Die privaten Krankenversicherer haben Ende vergangener Woche die Auffanggesellschaft „Medicator AG“ gegründet. Sie soll – wie „Protektor“ bei den Lebensversicherern – als Beteiligungsgesellschaft einspringen, wenn ein Unternehmen in eine finanzielle Notlage gerät.
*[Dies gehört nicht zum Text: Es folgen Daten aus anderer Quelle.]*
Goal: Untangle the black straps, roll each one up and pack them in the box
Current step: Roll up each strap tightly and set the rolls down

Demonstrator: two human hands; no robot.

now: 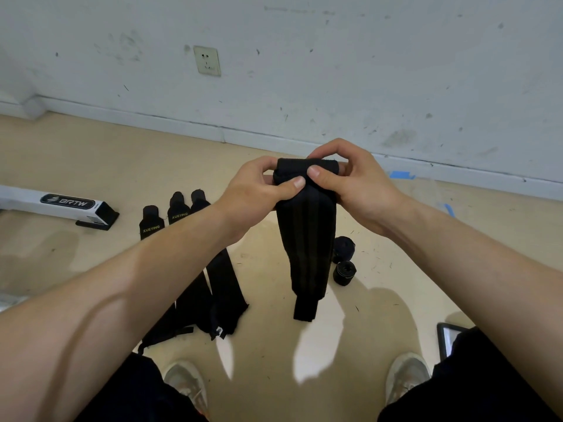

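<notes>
Below, the floor [91, 153] carries a white box [61, 205] far left and flat straps [221, 287] beside it. One strap [307, 239] hangs mid-air, its rolled top pinched in the grip of left hand [259, 190] and right hand [356, 184]. Two rolled straps [344, 272] lie near.

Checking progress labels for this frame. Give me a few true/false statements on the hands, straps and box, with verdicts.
1. The left hand and right hand both grip the top end of one long black fabric strap. True.
2. That strap is fully rolled up. False: most of it hangs down unrolled.
3. Two rolled black straps lie on the beige floor. True.
4. They sit inside the long white cardboard box. False: the box lies far to the left, apart from them.
5. Several unrolled black straps lie flat on the floor. True.
</notes>
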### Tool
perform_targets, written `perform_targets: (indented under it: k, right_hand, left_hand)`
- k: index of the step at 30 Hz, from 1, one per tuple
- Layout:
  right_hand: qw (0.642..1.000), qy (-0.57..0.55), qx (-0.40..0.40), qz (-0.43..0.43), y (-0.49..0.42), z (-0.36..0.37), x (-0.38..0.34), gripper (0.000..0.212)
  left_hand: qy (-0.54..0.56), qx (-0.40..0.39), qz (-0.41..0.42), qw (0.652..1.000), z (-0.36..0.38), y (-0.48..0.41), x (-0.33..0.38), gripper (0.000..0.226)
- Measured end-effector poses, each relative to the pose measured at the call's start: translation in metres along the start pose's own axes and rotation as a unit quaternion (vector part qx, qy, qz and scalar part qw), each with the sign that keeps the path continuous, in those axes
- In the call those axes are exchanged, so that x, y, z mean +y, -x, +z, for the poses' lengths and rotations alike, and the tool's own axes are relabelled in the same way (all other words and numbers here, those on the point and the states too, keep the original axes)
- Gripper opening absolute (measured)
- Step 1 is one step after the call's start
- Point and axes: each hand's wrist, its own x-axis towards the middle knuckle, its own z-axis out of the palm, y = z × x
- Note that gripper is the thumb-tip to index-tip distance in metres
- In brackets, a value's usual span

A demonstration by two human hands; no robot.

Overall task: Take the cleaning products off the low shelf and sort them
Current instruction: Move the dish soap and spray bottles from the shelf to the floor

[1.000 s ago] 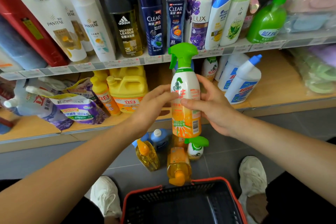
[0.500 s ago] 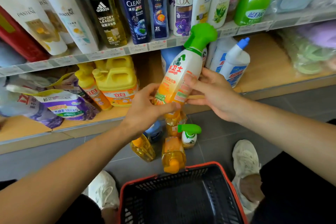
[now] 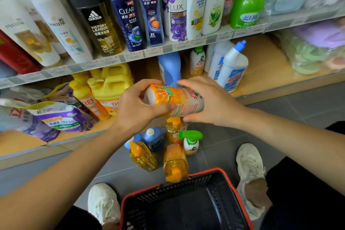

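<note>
Gripping one bottle (image 3: pixel 175 99), left hand (image 3: pixel 136 110), right hand (image 3: pixel 211 102)

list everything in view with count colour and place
held bottle: one, orange and white, sideways in both hands
toiletry bottles: about ten, white, navy, black, green, upper shelf
yellow jugs: at least two, yellow, low shelf left
refill pouches: at least two, purple-white, low shelf far left
blue bottle: one, blue, low shelf middle
white bottles: at least two, white, blue caps, low shelf right
floor bottles: about six, amber, blue, one green-topped, floor below the hands
soft packs: several, pastel, shelves far right
basket: one, black with red rim, floor
shoes: two, white, beside the basket
left hand: one, on the bottle's base end
right hand: one, on its other end
</note>
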Motion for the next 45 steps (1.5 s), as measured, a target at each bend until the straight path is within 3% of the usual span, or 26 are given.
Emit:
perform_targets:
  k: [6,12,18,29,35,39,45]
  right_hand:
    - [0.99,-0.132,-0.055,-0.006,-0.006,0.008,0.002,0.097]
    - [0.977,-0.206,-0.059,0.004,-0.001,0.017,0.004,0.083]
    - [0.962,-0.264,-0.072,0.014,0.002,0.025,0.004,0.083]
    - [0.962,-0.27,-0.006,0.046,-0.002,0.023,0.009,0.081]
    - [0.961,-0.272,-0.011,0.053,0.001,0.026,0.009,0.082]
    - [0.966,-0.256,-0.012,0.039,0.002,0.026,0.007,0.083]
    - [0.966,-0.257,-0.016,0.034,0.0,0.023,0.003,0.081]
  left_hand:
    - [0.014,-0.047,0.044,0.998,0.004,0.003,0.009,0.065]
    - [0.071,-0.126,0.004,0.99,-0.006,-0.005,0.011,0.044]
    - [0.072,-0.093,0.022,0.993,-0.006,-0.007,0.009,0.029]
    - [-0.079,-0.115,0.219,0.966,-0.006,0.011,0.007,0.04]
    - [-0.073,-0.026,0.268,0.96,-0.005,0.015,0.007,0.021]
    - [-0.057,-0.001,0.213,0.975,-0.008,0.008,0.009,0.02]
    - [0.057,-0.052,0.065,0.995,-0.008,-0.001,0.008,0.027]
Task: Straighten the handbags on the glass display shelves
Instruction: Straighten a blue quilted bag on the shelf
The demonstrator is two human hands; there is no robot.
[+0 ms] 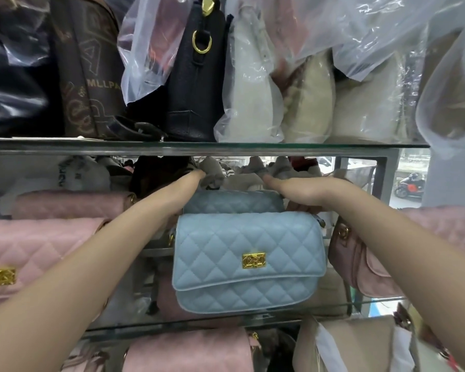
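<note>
Two light-blue quilted handbags stand one behind the other on the middle glass shelf [226, 316]. The front blue handbag [247, 261] faces me with its gold clasp and leans slightly. Behind it the rear blue handbag [234, 202] shows only its top. My left hand [184, 189] holds the left end of this rear bag, thumb along its top and fingers hidden beside it. My right hand [295, 193] grips its right end, fingers curled down over the edge. Both forearms pass on either side of the front bag.
Pink quilted bags [38, 245] crowd the shelf's left, and a dusty-pink bag [373, 269] sits close on the right. The upper glass shelf [172, 146] carries a black bag [196, 76], a brown monogram bag [89, 76] and plastic-wrapped cream bags [306, 103]. Below are more pink [188, 353] and beige bags [360, 345].
</note>
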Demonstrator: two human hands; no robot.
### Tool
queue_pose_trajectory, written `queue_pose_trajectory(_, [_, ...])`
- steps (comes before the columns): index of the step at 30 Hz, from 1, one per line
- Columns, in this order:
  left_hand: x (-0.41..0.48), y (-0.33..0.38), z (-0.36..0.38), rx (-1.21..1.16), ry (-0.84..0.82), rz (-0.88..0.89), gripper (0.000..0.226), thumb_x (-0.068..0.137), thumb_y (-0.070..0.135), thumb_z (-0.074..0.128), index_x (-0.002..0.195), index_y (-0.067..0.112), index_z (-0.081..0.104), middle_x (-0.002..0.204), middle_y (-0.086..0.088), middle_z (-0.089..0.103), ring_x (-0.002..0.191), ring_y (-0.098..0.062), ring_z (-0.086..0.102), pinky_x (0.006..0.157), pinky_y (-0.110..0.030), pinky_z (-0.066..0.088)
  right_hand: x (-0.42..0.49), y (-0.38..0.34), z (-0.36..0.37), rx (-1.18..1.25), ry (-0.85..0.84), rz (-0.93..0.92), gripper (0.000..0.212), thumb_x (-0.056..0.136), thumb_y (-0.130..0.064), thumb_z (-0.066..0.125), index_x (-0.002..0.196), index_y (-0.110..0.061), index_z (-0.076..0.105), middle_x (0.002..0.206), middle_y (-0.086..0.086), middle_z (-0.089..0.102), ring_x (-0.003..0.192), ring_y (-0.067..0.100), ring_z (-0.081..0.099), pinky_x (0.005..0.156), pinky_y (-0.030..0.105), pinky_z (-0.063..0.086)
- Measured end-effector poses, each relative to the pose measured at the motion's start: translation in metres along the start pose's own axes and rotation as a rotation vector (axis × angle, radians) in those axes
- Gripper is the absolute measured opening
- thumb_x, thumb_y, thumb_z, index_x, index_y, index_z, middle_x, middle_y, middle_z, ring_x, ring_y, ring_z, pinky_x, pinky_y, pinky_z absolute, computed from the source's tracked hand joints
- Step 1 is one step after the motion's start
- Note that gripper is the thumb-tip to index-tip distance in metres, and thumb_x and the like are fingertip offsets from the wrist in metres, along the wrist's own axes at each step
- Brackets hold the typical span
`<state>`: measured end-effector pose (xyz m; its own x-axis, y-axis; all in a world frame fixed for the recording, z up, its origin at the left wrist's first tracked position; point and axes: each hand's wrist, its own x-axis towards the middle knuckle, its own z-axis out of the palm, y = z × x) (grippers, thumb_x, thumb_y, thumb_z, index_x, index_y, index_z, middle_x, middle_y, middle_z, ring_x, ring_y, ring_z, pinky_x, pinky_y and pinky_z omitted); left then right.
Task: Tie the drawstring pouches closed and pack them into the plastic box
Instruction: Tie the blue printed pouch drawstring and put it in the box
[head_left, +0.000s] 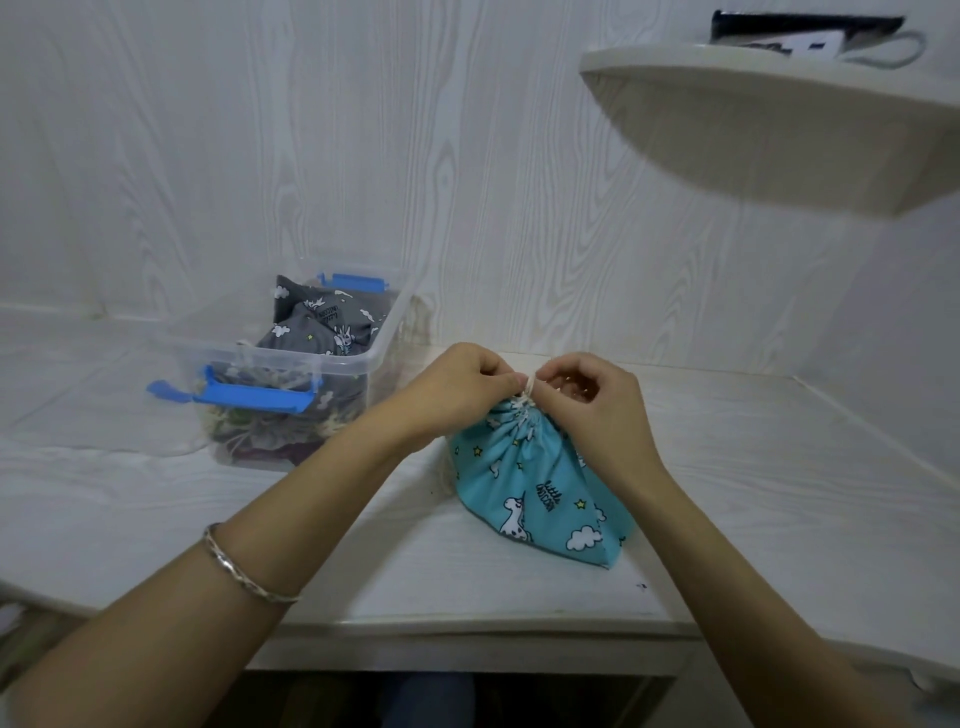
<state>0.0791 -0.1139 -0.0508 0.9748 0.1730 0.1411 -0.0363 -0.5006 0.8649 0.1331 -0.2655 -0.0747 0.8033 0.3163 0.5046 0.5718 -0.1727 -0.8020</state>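
On table (156, 519), both hands, left (462, 384) & right (597, 400), pinched white cord (529, 387) atop gathered blue pouch (535, 493) (grey pouch (322, 322) sat in box (384, 332)).

Both forearms are bare right down to the edge of the shot, same with the left hand (462, 379) and right hand (597, 395). There's a silver bangle (244, 566) on the left forearm, thin, kinda twisted or braided looking, shiny where the light hits it. It sits a fair way up from the wrist.
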Motion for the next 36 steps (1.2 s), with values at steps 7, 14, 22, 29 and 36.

Noch kein Ernstfall in Sicht

Bei den Lebensversicherern ist der Notfall bereits eingetreten: Die Protektor AG muss für die Kunden der Mannheimer Lebensversicherung aufkommen, nachdem diese wegen der Börsenkrise in finanzielle Notlage geraten war. Mit dieser Entwicklung habe die Gründung der Auffanggesellschaft nichts zu tun, stellte Christian Weber, Sprecher des Verbandes der Privaten Krankenversicherung klar. „Die Mannheimer ist noch kein Fall für Medicator“, erklärte Weber auf Nachfrage von Finanztest. Anders als die Lebensversicherungssparte des Unternehmens seien Krankenversicherungsverträge der Mannheimer von der Unternehmenskrise bislang nicht betroffen.

Keine Änderung für Kunden

So funktioniert Medicator: Sollte ein Krankenversicherungsunternehmen in die Gefahr geraten, seine Verträge mit den Kunden nicht mehr erfüllen zu können, würde die Auffanggesellschaft sich an diesem Unternehmen beteiligen. Das Vertragsverhältnis der Kunden zu ihrem Versicherer bliebe dadurch unberührt. Auf diesem Wege soll die Pleite von Unternehmen verhindert werden, für die sich kein Käufer aus der Branche findet. Beim Zusammenbruch eines Versicherers ohne Nachfolgelösung hätten ältere und kranke Kunden nämlich kaum eine Chance, sich bei einer anderen Gesellschaft neu zu versichern.

Start mit acht Versicherern

Gründungsmitglieder der Medicator AG sind acht Krankenversicherer, die zusammen etwa 60 Prozent Marktanteil haben. Mit von der Partie sind: Allianz Krankenversicherung, Barmenia, Central Krankenversicherung, Continentale, Debeka, DKV, Landeskrankenhilfe und Signal Iduna. Insgesamt soll Medicator mit einem Haftungs-Kapital von einer Milliarde Euro ausgestattet werden. Etwa 60 Prozent davon bringen die bisherigen Mitglieder bereits ein. Der Verband der Privaten Krankenversicherung geht davon aus, dass sich weitere Unternehmen an Medicator beteiligen werden. Absagen habe man bislang noch nicht erhalten, berichtete Verbandssprecher Weber.